START ENTRIES PROVIDED

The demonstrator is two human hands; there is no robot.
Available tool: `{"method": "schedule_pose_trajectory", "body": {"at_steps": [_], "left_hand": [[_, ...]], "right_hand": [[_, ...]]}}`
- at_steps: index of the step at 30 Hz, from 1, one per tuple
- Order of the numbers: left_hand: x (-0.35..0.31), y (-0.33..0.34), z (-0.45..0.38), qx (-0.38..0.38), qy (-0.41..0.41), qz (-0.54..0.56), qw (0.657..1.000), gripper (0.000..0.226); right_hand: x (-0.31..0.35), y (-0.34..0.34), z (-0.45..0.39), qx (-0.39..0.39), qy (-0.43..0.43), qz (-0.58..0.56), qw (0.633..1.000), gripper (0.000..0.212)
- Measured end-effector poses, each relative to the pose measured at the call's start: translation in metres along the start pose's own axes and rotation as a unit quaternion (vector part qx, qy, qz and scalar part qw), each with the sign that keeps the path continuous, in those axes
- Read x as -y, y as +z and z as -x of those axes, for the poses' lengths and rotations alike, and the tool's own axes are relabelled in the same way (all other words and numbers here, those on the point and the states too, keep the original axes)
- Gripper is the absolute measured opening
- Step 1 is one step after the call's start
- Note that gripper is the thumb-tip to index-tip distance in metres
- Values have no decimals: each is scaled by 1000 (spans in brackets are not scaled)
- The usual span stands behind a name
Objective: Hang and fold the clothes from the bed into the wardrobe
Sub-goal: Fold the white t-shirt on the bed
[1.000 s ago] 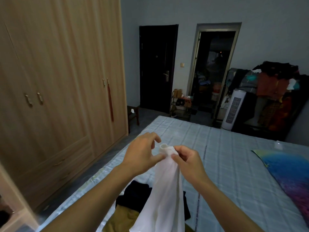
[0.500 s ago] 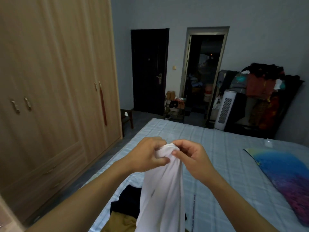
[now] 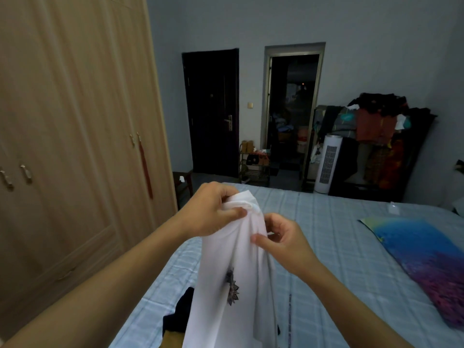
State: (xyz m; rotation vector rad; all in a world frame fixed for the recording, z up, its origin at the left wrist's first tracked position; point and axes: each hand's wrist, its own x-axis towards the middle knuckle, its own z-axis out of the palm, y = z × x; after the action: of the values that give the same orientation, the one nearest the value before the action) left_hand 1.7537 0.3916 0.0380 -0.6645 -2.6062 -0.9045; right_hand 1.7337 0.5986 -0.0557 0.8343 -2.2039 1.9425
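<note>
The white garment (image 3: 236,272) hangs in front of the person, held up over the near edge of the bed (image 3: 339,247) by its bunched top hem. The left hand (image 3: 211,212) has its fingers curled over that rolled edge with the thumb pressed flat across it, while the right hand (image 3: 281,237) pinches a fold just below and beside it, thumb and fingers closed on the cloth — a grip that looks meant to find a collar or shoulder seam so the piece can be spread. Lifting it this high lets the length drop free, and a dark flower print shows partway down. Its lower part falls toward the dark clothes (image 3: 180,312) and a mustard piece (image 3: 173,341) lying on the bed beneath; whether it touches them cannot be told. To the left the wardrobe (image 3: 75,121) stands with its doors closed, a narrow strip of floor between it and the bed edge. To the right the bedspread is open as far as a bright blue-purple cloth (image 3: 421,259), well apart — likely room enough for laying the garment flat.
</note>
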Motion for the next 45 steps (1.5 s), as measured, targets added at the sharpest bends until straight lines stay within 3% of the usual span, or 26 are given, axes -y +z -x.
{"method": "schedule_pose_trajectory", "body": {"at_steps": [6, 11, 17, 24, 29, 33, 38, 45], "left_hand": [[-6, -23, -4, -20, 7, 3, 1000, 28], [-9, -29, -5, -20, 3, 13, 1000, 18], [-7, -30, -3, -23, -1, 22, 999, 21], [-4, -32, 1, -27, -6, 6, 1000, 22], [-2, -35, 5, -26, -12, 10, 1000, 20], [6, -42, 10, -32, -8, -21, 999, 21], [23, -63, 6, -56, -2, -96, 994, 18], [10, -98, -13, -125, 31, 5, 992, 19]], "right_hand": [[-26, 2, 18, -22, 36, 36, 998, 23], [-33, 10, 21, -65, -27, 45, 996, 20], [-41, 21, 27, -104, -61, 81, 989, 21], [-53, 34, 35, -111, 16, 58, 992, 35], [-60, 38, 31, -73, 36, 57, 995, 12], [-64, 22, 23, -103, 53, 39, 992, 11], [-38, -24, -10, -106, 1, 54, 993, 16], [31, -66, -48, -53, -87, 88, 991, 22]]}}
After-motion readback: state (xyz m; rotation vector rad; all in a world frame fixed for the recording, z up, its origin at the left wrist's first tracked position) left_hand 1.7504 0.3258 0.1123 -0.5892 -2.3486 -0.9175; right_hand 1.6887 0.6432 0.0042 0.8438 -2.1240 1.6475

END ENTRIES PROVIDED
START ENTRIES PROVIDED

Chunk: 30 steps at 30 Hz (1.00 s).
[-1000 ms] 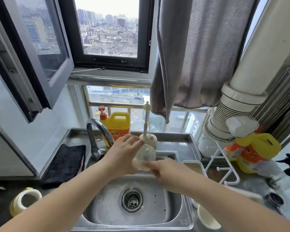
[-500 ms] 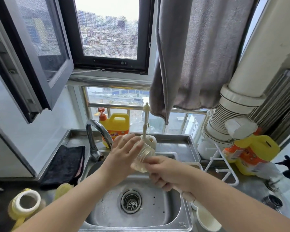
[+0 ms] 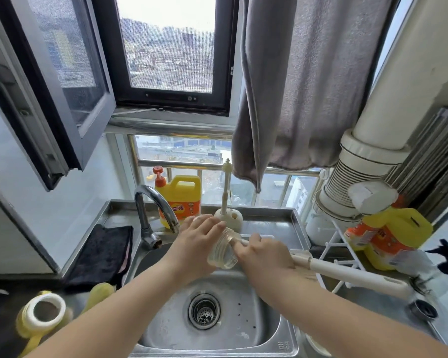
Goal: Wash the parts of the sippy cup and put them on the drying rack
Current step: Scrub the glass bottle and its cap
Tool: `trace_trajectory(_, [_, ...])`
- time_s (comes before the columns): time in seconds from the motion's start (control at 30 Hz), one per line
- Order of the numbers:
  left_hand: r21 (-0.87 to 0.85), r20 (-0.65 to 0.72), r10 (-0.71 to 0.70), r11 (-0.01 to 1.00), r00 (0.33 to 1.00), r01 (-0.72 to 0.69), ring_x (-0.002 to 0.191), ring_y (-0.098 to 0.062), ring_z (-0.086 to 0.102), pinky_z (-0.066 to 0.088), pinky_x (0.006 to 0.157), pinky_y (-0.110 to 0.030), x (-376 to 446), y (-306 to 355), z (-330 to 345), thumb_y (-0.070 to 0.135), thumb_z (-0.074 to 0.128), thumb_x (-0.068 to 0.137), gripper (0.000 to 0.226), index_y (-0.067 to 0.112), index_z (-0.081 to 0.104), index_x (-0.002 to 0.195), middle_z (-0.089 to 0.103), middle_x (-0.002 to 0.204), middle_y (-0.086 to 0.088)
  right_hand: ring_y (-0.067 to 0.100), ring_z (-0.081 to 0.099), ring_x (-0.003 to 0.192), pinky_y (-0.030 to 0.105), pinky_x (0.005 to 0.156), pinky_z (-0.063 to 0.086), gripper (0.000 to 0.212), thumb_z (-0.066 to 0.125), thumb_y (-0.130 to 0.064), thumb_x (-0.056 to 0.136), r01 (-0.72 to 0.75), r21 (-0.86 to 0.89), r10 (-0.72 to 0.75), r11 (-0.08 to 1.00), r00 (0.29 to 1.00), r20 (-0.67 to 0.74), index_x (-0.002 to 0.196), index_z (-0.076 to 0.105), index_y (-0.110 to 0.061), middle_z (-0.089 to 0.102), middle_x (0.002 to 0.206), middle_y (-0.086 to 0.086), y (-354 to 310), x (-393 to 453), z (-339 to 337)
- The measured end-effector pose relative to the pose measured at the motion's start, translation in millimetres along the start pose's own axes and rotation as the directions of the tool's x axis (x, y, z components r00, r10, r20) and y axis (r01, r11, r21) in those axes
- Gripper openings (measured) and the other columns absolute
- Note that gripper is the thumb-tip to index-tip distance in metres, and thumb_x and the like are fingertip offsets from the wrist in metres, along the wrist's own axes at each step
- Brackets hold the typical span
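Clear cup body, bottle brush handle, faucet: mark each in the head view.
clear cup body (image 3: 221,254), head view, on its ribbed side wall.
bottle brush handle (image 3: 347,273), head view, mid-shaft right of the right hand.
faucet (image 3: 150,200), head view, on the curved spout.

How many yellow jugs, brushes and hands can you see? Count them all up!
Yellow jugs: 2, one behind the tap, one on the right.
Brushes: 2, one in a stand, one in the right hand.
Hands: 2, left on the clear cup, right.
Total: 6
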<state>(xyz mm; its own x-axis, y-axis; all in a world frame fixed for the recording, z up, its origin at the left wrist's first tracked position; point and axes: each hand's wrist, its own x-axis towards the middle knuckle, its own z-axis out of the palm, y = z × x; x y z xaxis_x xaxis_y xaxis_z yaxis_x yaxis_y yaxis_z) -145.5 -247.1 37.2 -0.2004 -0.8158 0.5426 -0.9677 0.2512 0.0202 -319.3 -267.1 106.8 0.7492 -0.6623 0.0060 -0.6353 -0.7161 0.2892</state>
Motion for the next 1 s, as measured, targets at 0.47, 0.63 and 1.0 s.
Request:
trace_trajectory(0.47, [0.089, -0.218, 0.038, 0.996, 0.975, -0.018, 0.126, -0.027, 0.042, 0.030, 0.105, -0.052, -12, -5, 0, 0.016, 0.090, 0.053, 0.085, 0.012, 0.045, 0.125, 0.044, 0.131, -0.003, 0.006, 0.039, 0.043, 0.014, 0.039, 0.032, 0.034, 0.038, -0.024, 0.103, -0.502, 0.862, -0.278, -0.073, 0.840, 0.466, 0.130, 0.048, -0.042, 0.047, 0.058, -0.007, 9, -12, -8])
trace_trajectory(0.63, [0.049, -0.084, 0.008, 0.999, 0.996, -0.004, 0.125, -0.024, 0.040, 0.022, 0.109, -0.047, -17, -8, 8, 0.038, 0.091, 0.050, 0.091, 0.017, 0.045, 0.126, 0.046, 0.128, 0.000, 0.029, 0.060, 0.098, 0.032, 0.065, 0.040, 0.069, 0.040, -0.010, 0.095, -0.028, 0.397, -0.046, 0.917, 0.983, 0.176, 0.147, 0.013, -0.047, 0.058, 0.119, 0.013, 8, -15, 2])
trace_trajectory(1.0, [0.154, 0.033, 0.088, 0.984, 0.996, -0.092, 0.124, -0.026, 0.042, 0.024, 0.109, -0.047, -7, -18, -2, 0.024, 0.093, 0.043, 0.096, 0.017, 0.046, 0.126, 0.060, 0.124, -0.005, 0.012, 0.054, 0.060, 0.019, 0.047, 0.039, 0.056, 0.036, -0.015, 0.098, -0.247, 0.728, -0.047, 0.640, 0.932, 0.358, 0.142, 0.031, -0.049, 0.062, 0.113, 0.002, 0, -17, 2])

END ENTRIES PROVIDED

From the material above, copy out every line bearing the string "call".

COMPLETED EXERCISE:
- Measured end-effector poses, each relative to the pose measured at the call's start: translation in metres along the start pose's own axes and rotation as a unit quaternion (vector part qx, qy, qz and scalar part qw), each with the sign that keeps the path continuous, in those axes
- Step 1 is one step after the call's start

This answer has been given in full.